Collins is passing down his passion to his kids, just like his father did for him.
“Now, my oldest son, Gavin, is 17 and my youngest is going to be 12. They go to the track. Gavin competed this year in his first race in the rookie division and he won it. He loves it. I have to teach him priorities – school, college, an education first.”


While his racing has become a large part of his life, it didn’t start out that way.
“I started in 2007 when two guys asked me to drive their car. It was really hit or miss, three or four races a year. It really took off in 2015 and in 2016, I started racing for J&J Racing and really hit it hard.”


Driving for an owner like J&J Racing (Jacqueline Payne and James Traphagen) is the key to making racing affordable.


All drivers run the same engine – a Chevy 350 that comes sealed in a crate and costs $7,500 to $9,500 each. The all-aluminum chassis comes from Bicknell, a shop in Canada near Niagara Falls that ships around the world. It sits on a steel frame. The front axle is a simple straight suspension but the rear axle and its quick-change gears can run $5,000.


Seats, brake lines, wiring, and instruments finish the machine. A sheet metal body makes it look something like a car, although Collins admits his car looks a little like an alien ship.


“All told? If you want to buy a car brand new? A complete car, minus the engine with wheels and tires will cost you $25,000 to $32,000. So probably over $30,000 and closer to $40,000 altogether. You can get a used car for $5,000 to $15,000.”


Not that he is spending the owners’ money unwisely.


“You got to finish the race to win. I drive to conserve the tires. If they overheat, you lose traction. We are still on our first two engines from the last two years,” he said. “Our maintenance program is great. We are constantly working on the cars, tearing them apart to catch parts before they fail. We have very few mechanical failures. Knock on wood, none this year.”


Staying safe while racing is also an expense that drivers and owners must think about.


“Once, I got hit in the head with a rock while racing. It fractured my helmet. I thought ‘geez, that was a close one.’ Safety is the priority – I have a $1,500 helmet, a neck brace, a full containment seat,” Collins said. “I am not really worried about getting hurt – I turn my head to it.
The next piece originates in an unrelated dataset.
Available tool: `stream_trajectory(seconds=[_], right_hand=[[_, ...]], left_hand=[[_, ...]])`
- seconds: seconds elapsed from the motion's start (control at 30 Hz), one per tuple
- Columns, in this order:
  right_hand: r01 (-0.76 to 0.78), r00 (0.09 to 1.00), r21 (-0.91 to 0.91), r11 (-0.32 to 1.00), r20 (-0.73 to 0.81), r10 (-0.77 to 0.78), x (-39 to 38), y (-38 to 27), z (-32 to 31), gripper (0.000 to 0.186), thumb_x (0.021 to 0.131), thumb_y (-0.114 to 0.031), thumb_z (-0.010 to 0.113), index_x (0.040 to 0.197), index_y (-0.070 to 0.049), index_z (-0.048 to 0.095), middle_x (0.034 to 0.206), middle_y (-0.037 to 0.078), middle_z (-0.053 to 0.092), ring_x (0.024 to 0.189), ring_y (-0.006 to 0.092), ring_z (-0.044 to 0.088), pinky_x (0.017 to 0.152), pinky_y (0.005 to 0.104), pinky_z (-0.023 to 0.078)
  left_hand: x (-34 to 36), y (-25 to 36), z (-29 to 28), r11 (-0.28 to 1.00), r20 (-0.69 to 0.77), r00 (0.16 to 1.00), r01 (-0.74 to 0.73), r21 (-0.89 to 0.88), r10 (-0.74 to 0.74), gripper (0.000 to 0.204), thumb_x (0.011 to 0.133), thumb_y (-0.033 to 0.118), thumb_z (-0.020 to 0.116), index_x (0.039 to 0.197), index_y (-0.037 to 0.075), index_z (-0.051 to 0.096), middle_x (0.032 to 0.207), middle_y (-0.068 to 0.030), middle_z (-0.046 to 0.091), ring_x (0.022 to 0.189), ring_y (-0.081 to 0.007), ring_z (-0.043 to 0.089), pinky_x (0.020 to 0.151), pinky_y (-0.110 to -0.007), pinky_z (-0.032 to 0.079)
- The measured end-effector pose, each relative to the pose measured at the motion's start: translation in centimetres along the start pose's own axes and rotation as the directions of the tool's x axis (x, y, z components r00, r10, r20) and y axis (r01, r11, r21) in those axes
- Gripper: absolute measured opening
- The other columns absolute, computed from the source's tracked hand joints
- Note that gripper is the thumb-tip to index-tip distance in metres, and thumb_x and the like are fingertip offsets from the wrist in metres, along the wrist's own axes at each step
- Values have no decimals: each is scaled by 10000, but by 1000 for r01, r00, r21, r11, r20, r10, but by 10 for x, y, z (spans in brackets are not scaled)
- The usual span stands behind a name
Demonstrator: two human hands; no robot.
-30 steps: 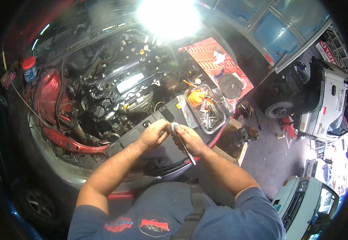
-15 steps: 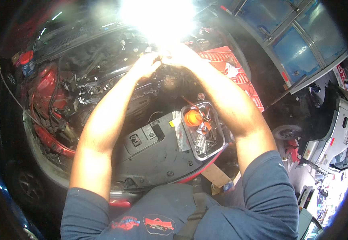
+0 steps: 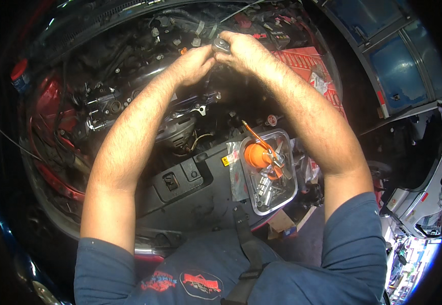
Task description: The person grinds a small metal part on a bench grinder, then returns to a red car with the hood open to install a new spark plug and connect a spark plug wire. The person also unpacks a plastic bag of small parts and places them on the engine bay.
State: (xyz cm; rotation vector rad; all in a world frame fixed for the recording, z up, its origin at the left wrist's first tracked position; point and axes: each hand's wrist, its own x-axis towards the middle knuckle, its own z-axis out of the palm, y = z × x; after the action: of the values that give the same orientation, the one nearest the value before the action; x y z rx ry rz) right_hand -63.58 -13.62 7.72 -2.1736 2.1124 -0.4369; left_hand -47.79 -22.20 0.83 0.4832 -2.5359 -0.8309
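Both my arms reach over a car's engine bay, and my hands meet above the far side of the engine [image 3: 144,81]. A round metal head, like that of a ratchet [image 3: 222,46], shows at the thumb side of my right hand [image 3: 244,53], which is closed around it. The rest of that tool is hidden by the hand. My left hand [image 3: 193,66] is closed close beside it, fingertips near the ratchet head. Whatever those fingers hold, if anything, is hidden.
On the black front cover [image 3: 180,206] sits a clear-walled tray [image 3: 293,185] with sockets [image 3: 265,190], an orange funnel-like piece [image 3: 256,155] and an orange-handled tool. A red sheet or case [image 3: 297,58] lies at the right fender. A red-capped bottle [image 3: 20,71] stands far left.
The bright glare over my hands has gone, and the ratchet head now shows. The whole view has shifted slightly. My hands remain together over the engine.
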Motion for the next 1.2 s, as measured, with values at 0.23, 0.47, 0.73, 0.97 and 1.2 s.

I don’t get nervous – I get excited.”


A regular win pays the team between $750 and $1,000, so very few drivers make a living at it. For the past 14 years, Collins has made his at the Cayuga Operating Company’s power plant.


Weekends are about racing though.


“The pit crew is made up of very close friends and the car owners. We enjoy all the traveling, the atmosphere at the track. You meet a lot of friends there from all over the place. It’s good family entertainment,” Collins said. “I remember, as a kid, the racers who would take the time to talk to you. Let you sit in their car. So, I try to do that as much as possible. We give out our body panels free. I drove one down to Whitney Point – a dad said that I was his son’s favorite driver. A bunch of us took our cars down to his birthday party. Drivers can be pretty rough and tough and still have good hearts.”